“Ils avaient tort, ceux qui pensaient qu’il avaient été assez malchanceux pour affronter deux conflits à la suite. Ce n’était pas une suite mais une continuation d’un seul et même mouvement. La mécanique était amorcée depuis trop longtemps. Cette guerre ne pouvait pas se suivre sur les cartes, avec des positions qui se gagnaient ou tombaient. Les repères géographiques n’importaient plus, l’empire de la démence se mesurait à la disparition des femmes. Menacées si elles sortaient, insultées si elles osaient seulement se montrer depuis leur balcon.
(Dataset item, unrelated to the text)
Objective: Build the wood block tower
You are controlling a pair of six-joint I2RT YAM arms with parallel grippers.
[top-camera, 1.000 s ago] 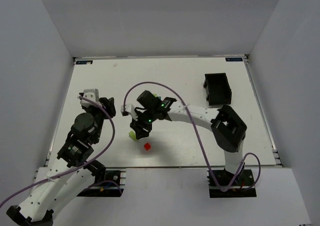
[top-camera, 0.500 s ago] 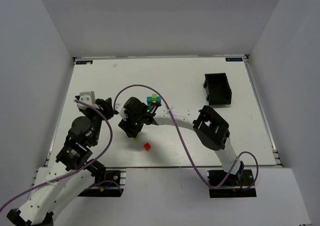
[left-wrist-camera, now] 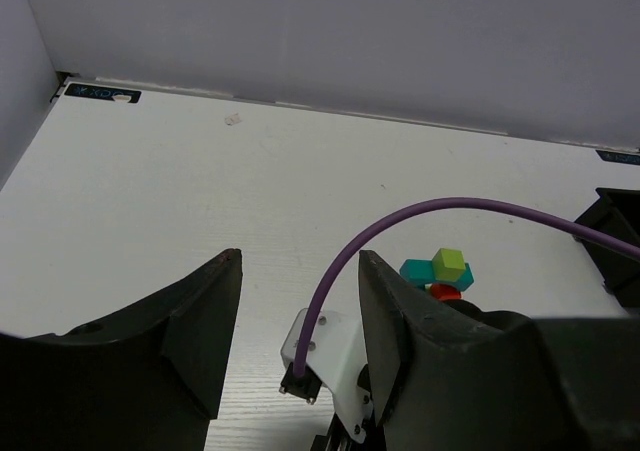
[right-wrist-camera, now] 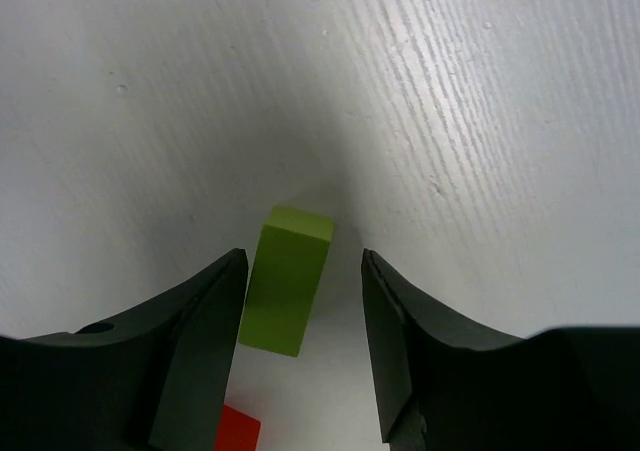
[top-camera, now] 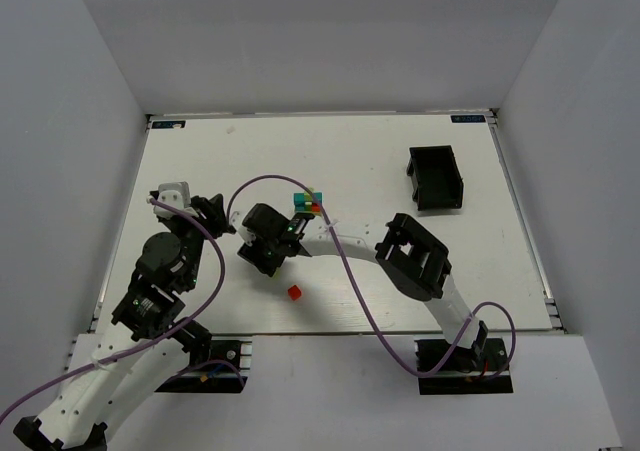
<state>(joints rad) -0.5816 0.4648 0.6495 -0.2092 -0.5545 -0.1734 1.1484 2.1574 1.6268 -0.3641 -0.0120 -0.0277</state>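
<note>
The wood block tower [top-camera: 309,202] stands mid-table: a teal bar [left-wrist-camera: 437,271] with a lime-green cube [left-wrist-camera: 449,262] on top and a red piece [left-wrist-camera: 443,291] under it. A long lime-green block [right-wrist-camera: 285,279] lies on the table between the open jaws of my right gripper [right-wrist-camera: 302,261], nearer the left finger and not pinched. In the top view my right gripper [top-camera: 262,256] hides this block. A loose red cube [top-camera: 294,292] lies just in front and also shows in the right wrist view [right-wrist-camera: 228,433]. My left gripper [left-wrist-camera: 298,261] is open and empty, left of the right wrist [top-camera: 215,216].
A black open-topped box [top-camera: 436,178] stands at the back right. The right arm's purple cable [left-wrist-camera: 400,221] arcs in front of the left gripper, and its white wrist bracket [left-wrist-camera: 330,356] sits close between the left fingers' line of sight. White walls enclose the table.
My right arm has folded leftward and its gripper has shifted left over the lime-green block, uncovering the tower. The left arm shifted slightly, then stayed still.
</note>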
Elles pouvaient être emmenées, juste parce qu’elles étaient dans la rue, parce que leur voile n’était pas assez noir, les gants pas assez mats. On ne les revoyait jamais. Combien étaient-elles, celles qu’on avait entraînées dans les voitures de la hisba* ? Les autres étaient emmurées vivantes. Les voiles s’épaississaient, leurs contours devenaient de plus en plus vagues, la voix même était proscrite. Les femmes devaient se soustraire au monde et à elles-mêmes. Sans qu’on y prenne garde, les techniques de dissuasion personnelle s’étaient muées en punition collective. Interdiction de se montrer, impossibilité de se voir. À la place, des mots empoisonnés, des fantasmes violents. Le tabou de leur humiliation était dans tous les regards. La peur des sévices derrière le mot disparition. L’ignorance sur la nature des bourreaux. De ne pas savoir de quelles mains, de quelles nationalités. Au nom de quel dieu ou sur le déshonneur de quel drapeau elles étaient sacrifiées ? Comme si le détail pouvait devenir un motif de consolation. Celles qui mouraient et dont on retrouvait les corps avaient droit à de discrètes funérailles, et il y avait celles qui en réchappaient et dont on ne voulait plus. Elles devaient supporter le silence injuste de la honte et la mort qui fermentait dans leur ventre. Asim le sentait, cette fêlure, de plus en plus profonde, s’insinuait dans ce qu’un pays avait de plus intime, dans ce que la vie avait de plus sacré.”

* Police islamique


Lecture fascinante et fascinée.
Celle de ce premier roman de Julie Ruocco.
Un peu moins de 300 pages exaltantes
sur fond d’un sujet pas vraiment délectable :
la répression dans le sang de la révolution syrienne,
la folle dérive islamiste,
et le basculement dans les plus noires ténèbres
d’un pays qui ne demandait qu’à respirer.
Mais ce fut, comme c’est si souvent le cas, son tort.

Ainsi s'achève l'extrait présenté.